• _Data excerpt_

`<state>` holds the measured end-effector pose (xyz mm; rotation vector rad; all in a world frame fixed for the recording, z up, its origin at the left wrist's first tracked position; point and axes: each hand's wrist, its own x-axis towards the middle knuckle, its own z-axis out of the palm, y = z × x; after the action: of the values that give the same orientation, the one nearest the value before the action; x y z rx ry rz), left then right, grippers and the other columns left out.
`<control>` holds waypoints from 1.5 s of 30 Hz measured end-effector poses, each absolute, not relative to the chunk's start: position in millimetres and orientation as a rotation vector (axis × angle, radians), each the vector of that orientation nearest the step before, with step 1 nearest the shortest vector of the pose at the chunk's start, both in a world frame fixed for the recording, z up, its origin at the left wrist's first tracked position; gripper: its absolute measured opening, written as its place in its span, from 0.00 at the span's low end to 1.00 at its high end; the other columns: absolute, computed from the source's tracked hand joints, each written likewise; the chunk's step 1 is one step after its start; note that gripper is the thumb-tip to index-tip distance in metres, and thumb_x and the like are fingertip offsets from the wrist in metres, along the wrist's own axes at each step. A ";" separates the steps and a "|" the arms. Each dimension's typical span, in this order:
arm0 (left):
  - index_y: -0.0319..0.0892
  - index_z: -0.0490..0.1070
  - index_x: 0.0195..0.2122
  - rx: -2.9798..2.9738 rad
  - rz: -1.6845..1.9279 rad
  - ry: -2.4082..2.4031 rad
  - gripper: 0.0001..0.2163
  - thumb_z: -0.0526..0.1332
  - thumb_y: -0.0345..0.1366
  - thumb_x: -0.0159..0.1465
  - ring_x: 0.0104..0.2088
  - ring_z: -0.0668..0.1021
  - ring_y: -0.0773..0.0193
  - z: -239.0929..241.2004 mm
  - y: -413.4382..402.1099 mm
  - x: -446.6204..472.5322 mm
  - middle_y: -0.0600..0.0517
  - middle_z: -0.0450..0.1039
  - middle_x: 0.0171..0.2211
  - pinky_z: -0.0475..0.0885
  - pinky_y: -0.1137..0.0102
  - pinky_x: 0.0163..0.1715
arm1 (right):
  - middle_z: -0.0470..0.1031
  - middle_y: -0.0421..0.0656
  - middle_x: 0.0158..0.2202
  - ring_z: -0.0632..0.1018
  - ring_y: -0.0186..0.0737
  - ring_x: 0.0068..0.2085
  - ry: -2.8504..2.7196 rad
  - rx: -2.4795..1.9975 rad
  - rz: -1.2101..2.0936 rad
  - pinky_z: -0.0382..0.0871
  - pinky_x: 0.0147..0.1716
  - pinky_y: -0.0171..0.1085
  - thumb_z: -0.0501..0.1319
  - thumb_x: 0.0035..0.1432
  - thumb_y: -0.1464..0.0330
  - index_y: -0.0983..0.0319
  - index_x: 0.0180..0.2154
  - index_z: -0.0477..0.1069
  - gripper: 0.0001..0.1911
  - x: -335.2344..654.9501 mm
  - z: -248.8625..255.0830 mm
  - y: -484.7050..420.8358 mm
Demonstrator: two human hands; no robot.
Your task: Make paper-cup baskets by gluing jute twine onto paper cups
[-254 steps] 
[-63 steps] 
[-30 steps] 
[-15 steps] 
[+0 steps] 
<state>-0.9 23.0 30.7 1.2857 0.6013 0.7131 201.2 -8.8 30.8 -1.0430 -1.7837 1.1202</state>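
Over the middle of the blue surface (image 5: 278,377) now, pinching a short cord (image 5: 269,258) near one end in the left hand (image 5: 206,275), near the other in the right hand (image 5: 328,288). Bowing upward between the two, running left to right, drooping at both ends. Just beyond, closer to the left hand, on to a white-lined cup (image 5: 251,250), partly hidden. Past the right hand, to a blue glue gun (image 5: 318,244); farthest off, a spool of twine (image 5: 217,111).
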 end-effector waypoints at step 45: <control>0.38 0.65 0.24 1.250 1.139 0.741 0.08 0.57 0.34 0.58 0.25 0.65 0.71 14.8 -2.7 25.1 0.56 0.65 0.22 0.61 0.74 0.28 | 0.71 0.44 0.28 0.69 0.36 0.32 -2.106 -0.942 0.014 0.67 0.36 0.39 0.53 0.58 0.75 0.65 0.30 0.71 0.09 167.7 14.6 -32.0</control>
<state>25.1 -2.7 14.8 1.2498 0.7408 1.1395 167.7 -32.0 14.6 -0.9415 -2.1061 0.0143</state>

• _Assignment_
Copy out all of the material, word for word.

• _Solved exercise_
`<state>` holds the measured end-effector pose (xyz mm; rotation vector rad; all in a world frame fixed for the recording, z up, its origin at the left wrist's first tracked position; point and axes: each hand's wrist, its own x-axis towards the middle knuckle, its own z-axis out of the palm, y = z × x; after the action: of the values that give the same orientation, the one nearest the value before the action; x y z rx ry rz), left then right, grippers and the other columns left out.
`<control>` holds waypoints from 1.5 s of 30 Hz measured end-effector poses, each absolute, not relative to the chunk's start: position in millimetres and orientation as a rotation vector (axis × angle, radians), each the vector of that orientation nearest the step before, with step 1 nearest the shortest vector of the pose at the chunk's start, both in a world frame fixed for the recording, z up, its origin at the left wrist's first tracked position; gripper: its absolute measured opening, written as its place in its span, from 0.00 at the span's low end to 1.00 at its high end; the other columns: absolute, computed from the source's tracked hand joints, each written likewise; the chunk's step 1 is one step after its start; note that gripper is the thumb-tip to index-tip distance in metres, and thumb_x and the like are fingertip offsets from the wrist in metres, along the wrist's own axes at each step. A ";" separates the steps and a "|" the arms. Each dimension's typical span, in this order:
arm0 (left):
  - index_y: -0.0319..0.0892
  - index_z: -0.0490..0.1070
  - index_x: 0.0195..0.2122
  - rx: -2.9798..2.9738 rad
  - rz: -1.6845..1.9279 rad
  - ry: -2.4082..2.4031 rad
  - gripper: 0.0001..0.2163
  - thumb_z: -0.0526..0.1332
  - thumb_y: -0.0345..0.1366
  - thumb_x: -0.0159..0.1465
  - ring_x: 0.0104..0.2088
  - ring_z: -0.0668..0.1021
  - ring_y: -0.0773..0.0193
  - z: -239.0929..241.2004 mm
  - y: -413.4382..402.1099 mm
  - x: -446.6204..472.5322 mm
  - middle_y: -0.0600..0.0517
  - middle_z: -0.0450..0.1039
  - middle_x: 0.0171..0.2211
  - pinky_z: -0.0475..0.0885
  - pinky_y: -0.1137..0.0102
  - pinky_x: 0.0163..0.1715
arm1 (right):
  - middle_z: -0.0470..0.1031
  - middle_y: -0.0421..0.0656
  - middle_x: 0.0158..0.2202
  - ring_z: -0.0632..0.1018
  - ring_y: -0.0186..0.0737
  - ring_x: 0.0068..0.2085
  - ry: -2.8504..2.7196 rad
  - rx: -2.4795..1.9975 rad
  - rz: -1.2101..2.0936 rad
  - pinky_z: -0.0382..0.0871
  - pinky_x: 0.0147..0.1716
  - pinky_y: -0.0171..0.1085
  - thumb_z: -0.0501..0.1319
  - thumb_x: 0.0035..0.1432
  - thumb_y: -0.1464..0.0330
  - index_y: -0.0983..0.0319
  - index_x: 0.0180..0.2154
  - index_z: -0.0477..0.1069
  - gripper: 0.0001..0.1911
  - x: -335.2344..654.9501 mm
  - z: -248.8625..255.0830 mm
  - y: -484.7050..420.8358 mm
Demonstrator: two human hands; no robot.
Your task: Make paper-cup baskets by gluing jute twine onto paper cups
[-254 steps] 
[-63 steps] 
[-30 steps] 
[-15 steps] 
[+0 steps] 
<state>-0.9 23.0 30.7 1.2857 0.6013 0.7131 201.2 -8.8 30.8 -1.0430 -1.7837 1.1202</state>
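Over the middle of the blue surface (image 5: 278,377) now, pinching a short cord (image 5: 269,258) near one end in the left hand (image 5: 206,275), near the other in the right hand (image 5: 328,288). Bowing upward between the two, running left to right, drooping at both ends. Just beyond, closer to the left hand, on to a white-lined cup (image 5: 251,250), partly hidden. Past the right hand, to a blue glue gun (image 5: 318,244); farthest off, a spool of twine (image 5: 217,111).
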 end-effector waypoints at step 45: <control>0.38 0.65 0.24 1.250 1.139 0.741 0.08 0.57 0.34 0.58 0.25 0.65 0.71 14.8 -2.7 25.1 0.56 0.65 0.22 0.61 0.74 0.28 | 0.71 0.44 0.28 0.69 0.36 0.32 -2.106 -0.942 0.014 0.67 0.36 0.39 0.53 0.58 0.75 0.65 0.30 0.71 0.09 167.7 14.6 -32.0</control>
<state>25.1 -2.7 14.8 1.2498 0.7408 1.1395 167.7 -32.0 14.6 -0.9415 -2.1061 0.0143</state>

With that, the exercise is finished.